- The paper introduces an adaptive mutual distillation framework where a large local teacher model guides a smaller shared student model to reduce communication costs.
- It leverages dynamic gradient approximation using SVD to compress exchanged gradients, ensuring robust model convergence with minimal data transfer.
- Experimental results on benchmark datasets show that FedKD scales effectively with an increasing number of clients while maintaining competitive prediction accuracy.
FedKD: Communication Efficient Federated Learning via Knowledge Distillation
Introduction
Federated learning (FL) is a pivotal technique for training models over decentralized data, ensuring user privacy by keeping data localized. However, traditional FL methods struggle with high communication costs, especially when transferring large model updates across clients and servers. The paper "FedKD: Communication Efficient Federated Learning via Knowledge Distillation" (2108.13323) addresses this challenge by introducing a novel framework that leverages knowledge distillation to enhance communication efficiency.
FedKD Framework
The core innovation of FedKD lies in its adaptive mutual distillation architecture, where each client maintains both a large teacher model and a smaller shared student model. The teacher model remains local, while the student model is periodically transferred between clients and the central server, significantly reducing the communication overhead.
Figure 1: The framework of our FedKD approach.
The adaptive nature of the distillation process is guided by the prediction quality of each model, ensuring that only reliable knowledge is transferred. This is achieved through a dynamic adjustment of distillation intensity based on the correctness of predictions, aiming to prevent the negative effects of noisy or unreliable knowledge exchange.
Dynamic Gradient Approximation
Another highlight of the approach is the use of dynamic gradient approximation via Singular Value Decomposition (SVD). This technique compresses the gradients exchanged during communication, further reducing the data payload.
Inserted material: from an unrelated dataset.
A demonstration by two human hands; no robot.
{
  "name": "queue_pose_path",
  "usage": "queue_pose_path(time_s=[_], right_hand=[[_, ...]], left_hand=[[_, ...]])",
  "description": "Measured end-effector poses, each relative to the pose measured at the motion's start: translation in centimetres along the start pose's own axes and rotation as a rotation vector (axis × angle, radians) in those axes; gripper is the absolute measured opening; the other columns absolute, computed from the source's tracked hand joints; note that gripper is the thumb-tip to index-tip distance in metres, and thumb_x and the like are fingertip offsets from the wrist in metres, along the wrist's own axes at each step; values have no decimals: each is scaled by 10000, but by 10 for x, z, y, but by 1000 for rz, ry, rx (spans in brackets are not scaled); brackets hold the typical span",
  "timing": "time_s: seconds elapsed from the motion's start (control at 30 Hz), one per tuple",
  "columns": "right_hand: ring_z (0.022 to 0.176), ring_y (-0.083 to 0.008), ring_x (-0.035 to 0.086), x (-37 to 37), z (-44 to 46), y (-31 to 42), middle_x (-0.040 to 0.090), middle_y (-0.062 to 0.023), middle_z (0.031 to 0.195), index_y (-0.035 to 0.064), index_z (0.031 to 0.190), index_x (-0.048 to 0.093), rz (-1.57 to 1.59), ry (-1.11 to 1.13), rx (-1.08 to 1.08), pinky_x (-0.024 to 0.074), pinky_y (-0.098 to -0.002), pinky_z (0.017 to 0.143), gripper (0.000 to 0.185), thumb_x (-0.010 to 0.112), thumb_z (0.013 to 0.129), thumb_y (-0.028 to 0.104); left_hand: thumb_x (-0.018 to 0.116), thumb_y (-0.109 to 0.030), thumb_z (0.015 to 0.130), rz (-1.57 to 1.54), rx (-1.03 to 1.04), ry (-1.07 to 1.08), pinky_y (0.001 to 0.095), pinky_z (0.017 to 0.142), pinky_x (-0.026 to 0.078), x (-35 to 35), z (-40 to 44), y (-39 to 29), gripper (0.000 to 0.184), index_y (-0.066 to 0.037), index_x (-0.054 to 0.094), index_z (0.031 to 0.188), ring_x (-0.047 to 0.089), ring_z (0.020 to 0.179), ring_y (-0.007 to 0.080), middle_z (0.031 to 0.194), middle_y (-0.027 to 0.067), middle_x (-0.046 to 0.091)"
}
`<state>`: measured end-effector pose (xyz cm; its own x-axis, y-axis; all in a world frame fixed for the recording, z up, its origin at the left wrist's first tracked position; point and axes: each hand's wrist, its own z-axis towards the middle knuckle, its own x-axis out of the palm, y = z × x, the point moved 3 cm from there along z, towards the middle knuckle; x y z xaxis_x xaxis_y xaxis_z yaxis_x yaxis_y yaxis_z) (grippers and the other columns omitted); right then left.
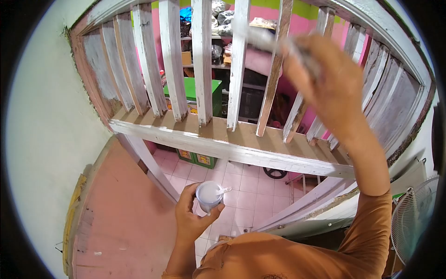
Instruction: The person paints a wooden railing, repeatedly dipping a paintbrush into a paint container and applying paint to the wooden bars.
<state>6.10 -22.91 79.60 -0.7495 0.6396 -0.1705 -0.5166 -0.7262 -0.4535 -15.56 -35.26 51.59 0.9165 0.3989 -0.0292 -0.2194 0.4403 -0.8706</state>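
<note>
My left hand (194, 216) is wrapped round a small cup (210, 193) of whitish liquid, held below the wooden crossbar (223, 151). At the upper right, my right hand (320, 69) is raised and closed round a brush (278, 44), blurred by motion. The brush's pale head is at one of the upright slats (238, 60), but whether it touches is unclear. Several slats look white and streaky, while one near my right hand shows brown wood (275, 83).
A pink door panel (125, 209) stands at the lower left. Behind the slats are a green cabinet (204, 88) and shelves with bags. A fan (416, 223) is at the right edge. Pink tiles (232, 186) cover the floor below.
</note>
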Motion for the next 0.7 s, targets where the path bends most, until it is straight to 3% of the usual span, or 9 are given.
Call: queue_pose_path(time_s=[0.13, 0.3, 0.37, 0.43, 0.5, 0.53, 0.7], right_hand=[[663, -287, 679, -4, -14, 10, 681, -131, 831, 31, 1060, 683, 175, 217, 145, 535, -393, 590, 185, 765, 909, 100], [665, -284, 663, -19, 8, -17, 681, -148, 809, 24, 1039, 691, 46, -79, 268, 517, -375, 587, 166, 733, 968, 168], [680, -107, 662, -13, 11, -23, 723, -89, 828, -2, 1064, 732, 0, -143, 217, 524, -261, 624, 160, 733, 993, 141], [677, -130, 649, -5, 10, -23, 722, -97, 828, -2, 1059, 730, -27, -144, 226, 520, -283, 633, 184, 724, 1002, 173], [675, -155, 633, 5, 8, -23, 718, -100, 813, -5, 1050, 727, 153, -121, 327, 514, -307, 637, 203, 723, 1002, 191], [710, -400, 647, 5, 6, -16, 664, -212, 791, -12, 962, 686, 252, -100, 402, 516, -453, 677, 177, 673, 964, 165], [696, -435, 624, 0, -10, -1, 635, -233, 766, -47, 898, 628, 431, 143, 532, 507, -488, 687, 226, 658, 961, 168]], left_hand=[[930, -130, 723, 17, -26, -4, 350, 946, 520, -3, -5, -1, 582, 10, 642, 1210, 654, 1041, 203, 1137, 108, 662], [954, -148, 749, 32, -32, 39, 361, 989, 516, -7, -9, 5, 653, 36, 611, 1274, 656, 1098, 204, 1184, 96, 664], [934, -126, 745, -28, -58, 21, 357, 978, 505, -4, -8, 3, 594, 19, 630, 1234, 645, 1078, 203, 1153, 104, 656], [933, -125, 751, -16, -59, 43, 359, 988, 503, -2, -8, 5, 602, 21, 623, 1246, 643, 1091, 205, 1161, 104, 654], [932, -123, 757, -6, -62, 68, 360, 998, 500, -2, -7, 5, 610, 23, 616, 1257, 641, 1103, 207, 1168, 103, 651], [934, -126, 759, -1, -59, 74, 362, 1007, 498, -1, -6, 3, 621, 24, 611, 1267, 641, 1111, 210, 1176, 105, 649], [935, -134, 769, 28, -41, 92, 365, 1014, 499, -6, -5, 11, 635, 27, 599, 1283, 642, 1120, 213, 1190, 111, 647]])
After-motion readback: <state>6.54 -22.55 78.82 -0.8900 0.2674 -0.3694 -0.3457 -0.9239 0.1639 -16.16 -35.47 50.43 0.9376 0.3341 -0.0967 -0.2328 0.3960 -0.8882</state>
By dynamically adjusting the precision of these gradients, FedKD ensures robustness in model convergence with minimal communication cost.

Figure 2: Cumulative energy distributions of singular values of different parameter gradient matrices. W_Q: query parameters, W_K: key parameters, W_V: value parameters, W: feed-forward network parameters.
Experimental Results
The paper provides extensive empirical evidence across several benchmark datasets, demonstrating that FedKD achieves competitive performance with a substantially lower communication burden compared to traditional FL methods. Specifically, the experiments conducted on the MIND and SMM4H datasets show that FedKD outperforms existing methods both in prediction accuracy and communication efficiency.
Figure 3: Influence of mutual distillation on the student and teacher models.
Figure 4: Influence of client number.
Impact on Client and Server Communication
Client number and aggregation strategies play a crucial role in FL. The experiments reveal that FedKD maintains its efficacy even as the number of clients increases, suggesting its scalability and robustness in real-world scenarios. This adaptability makes FedKD a promising candidate for widespread FL deployments where communication costs are a primary concern.
Future Directions
The implications of FedKD extend beyond mere communication efficiency. By successfully integrating knowledge distillation into federated learning, it opens avenues for further research into adaptive learning strategies in decentralized environments. Future work could consider extending this framework to other types of models and broader application domains.
Additionally, exploring different configurations of teacher and student models, such as varying their architectures or incorporating multitask learning paradigms, could further enhance the framework’s adaptability to diverse datasets and use cases.
Conclusion
In conclusion, FedKD presents a significant advancement in federated learning by effectively merging knowledge distillation with communication efficiency strategies. This framework not only tackles the high communication costs traditionally associated with FL but also sets the stage for further innovations in privacy-preserving decentralized learning. Its robust performance and communication savings underline the potential for practical applications across various domains where data privacy and communication bandwidth are critical considerations.